▶ EXERCISE BRIEF
Only the lines from the first line of the material below to the line containing "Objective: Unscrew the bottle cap", inclusive, should be copied, each exactly as written.

▶ DATA FOR THIS TASK
=== Begin Enclosure ===

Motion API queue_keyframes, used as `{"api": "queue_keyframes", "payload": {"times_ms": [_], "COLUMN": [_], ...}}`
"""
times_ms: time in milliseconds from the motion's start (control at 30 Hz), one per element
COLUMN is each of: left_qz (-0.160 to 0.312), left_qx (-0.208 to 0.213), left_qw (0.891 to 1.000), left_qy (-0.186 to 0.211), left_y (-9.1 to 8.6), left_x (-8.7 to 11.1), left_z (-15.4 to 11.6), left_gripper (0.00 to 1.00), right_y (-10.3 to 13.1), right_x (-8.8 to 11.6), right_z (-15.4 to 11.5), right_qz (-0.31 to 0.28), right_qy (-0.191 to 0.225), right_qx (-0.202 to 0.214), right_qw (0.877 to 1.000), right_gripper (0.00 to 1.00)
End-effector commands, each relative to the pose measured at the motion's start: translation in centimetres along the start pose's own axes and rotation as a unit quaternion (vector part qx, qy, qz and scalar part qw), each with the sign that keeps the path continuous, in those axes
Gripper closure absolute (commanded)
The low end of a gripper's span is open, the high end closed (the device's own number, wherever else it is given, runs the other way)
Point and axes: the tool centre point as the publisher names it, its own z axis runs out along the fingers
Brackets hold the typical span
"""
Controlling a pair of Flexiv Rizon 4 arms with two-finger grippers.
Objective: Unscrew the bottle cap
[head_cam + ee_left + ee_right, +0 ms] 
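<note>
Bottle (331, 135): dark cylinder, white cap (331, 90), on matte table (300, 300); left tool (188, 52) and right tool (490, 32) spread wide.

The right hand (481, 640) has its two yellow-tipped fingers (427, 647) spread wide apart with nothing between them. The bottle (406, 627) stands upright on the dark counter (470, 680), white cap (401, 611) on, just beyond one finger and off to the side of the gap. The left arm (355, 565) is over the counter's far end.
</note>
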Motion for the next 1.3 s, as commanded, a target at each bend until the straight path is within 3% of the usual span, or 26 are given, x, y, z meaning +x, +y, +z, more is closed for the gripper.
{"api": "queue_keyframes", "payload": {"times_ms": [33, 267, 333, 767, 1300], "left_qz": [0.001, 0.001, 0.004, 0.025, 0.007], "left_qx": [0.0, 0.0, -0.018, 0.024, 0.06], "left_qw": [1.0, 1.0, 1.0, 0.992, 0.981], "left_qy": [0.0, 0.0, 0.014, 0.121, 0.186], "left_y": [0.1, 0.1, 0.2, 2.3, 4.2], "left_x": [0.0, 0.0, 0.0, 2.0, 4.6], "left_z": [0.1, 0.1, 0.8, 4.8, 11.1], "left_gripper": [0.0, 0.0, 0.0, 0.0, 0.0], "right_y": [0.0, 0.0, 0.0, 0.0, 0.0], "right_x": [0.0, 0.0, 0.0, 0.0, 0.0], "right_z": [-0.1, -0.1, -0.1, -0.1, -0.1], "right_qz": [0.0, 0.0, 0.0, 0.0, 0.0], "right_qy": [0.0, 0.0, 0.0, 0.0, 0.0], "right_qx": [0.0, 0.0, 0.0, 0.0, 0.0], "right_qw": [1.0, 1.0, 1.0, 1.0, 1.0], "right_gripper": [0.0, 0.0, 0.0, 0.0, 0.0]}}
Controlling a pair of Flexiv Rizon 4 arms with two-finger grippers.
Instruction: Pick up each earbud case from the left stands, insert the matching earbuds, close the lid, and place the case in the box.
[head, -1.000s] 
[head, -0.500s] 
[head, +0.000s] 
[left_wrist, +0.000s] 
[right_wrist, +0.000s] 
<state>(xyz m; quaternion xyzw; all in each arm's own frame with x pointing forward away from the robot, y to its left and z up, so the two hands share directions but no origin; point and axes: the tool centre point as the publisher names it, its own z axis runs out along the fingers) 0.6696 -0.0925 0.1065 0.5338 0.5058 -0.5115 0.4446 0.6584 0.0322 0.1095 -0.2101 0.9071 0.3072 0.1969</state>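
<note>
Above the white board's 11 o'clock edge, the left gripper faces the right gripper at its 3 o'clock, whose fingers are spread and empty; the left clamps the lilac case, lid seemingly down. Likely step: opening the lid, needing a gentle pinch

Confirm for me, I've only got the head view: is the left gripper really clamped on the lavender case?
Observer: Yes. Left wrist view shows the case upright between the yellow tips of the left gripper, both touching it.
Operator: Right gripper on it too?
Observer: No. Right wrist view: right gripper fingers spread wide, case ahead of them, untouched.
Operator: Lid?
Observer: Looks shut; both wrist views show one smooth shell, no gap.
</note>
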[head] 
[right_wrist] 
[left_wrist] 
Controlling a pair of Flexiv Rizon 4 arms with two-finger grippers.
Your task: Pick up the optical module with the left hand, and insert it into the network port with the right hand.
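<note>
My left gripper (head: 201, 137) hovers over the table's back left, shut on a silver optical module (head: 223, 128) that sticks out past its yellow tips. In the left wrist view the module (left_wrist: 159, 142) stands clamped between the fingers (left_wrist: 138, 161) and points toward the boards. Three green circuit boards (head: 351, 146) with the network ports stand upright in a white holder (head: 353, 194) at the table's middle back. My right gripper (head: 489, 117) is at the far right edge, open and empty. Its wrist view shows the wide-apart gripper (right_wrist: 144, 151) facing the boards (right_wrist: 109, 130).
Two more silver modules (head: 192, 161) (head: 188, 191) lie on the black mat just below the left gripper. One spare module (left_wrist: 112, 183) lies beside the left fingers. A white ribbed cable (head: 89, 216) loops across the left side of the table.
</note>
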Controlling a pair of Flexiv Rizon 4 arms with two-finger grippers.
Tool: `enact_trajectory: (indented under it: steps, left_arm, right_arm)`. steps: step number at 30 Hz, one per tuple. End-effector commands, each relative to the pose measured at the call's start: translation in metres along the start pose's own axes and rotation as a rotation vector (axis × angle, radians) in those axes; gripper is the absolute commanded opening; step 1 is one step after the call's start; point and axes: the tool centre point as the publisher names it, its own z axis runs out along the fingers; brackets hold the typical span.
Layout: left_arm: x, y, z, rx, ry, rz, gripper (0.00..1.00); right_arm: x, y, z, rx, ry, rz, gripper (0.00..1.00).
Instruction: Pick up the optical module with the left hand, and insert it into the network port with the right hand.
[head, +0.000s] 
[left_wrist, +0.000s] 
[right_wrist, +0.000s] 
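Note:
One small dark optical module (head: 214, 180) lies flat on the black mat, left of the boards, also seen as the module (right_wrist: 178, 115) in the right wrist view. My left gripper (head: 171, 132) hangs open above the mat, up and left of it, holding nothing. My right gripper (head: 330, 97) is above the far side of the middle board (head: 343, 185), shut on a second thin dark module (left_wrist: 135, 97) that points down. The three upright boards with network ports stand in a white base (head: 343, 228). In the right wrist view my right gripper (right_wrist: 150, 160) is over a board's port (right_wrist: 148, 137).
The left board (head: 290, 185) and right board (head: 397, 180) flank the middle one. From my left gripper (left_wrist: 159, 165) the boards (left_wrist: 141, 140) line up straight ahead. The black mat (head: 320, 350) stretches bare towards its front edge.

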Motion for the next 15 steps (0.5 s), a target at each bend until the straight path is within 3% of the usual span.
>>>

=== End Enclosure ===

▶ EXERCISE OUTPUT
Motion API queue_keyframes, used as `{"api": "queue_keyframes", "payload": {"times_ms": [_], "COLUMN": [_], ...}}`
"""
times_ms: time in milliseconds from the motion's start (control at 30 Hz), one per element
COLUMN is each of: left_qz (-0.160 to 0.312), left_qx (-0.208 to 0.213), left_qw (0.891 to 1.000), left_qy (-0.186 to 0.211), left_y (-9.1 to 8.6), left_x (-8.7 to 11.1), left_z (-15.4 to 11.6), left_gripper (0.00 to 1.00), right_y (-10.3 to 13.1), right_x (-8.8 to 11.6), right_z (-15.4 to 11.5), right_qz (-0.31 to 0.28), right_qy (-0.191 to 0.225), right_qx (-0.202 to 0.214), right_qw (0.877 to 1.000), right_gripper (0.00 to 1.00)
End-effector commands, each relative to the pose measured at the motion's start: translation in centimetres along the start pose's own axes and rotation as a unit quaternion (vector part qx, qy, qz and scalar part qw), each with the sign that keeps the path continuous, in those axes
Gripper closure absolute (commanded)
The low end of a gripper's span is open, the high end closed (the device's own number, wherever else it is given, runs the other way)
Point and axes: the tool centre point as the publisher names it, its own z axis runs out along the fingers
Brackets hold the typical span
"""
Controlling a pair of Flexiv Rizon 4 arms with two-finger grippers.
Objective: Unscrew the bottle cap

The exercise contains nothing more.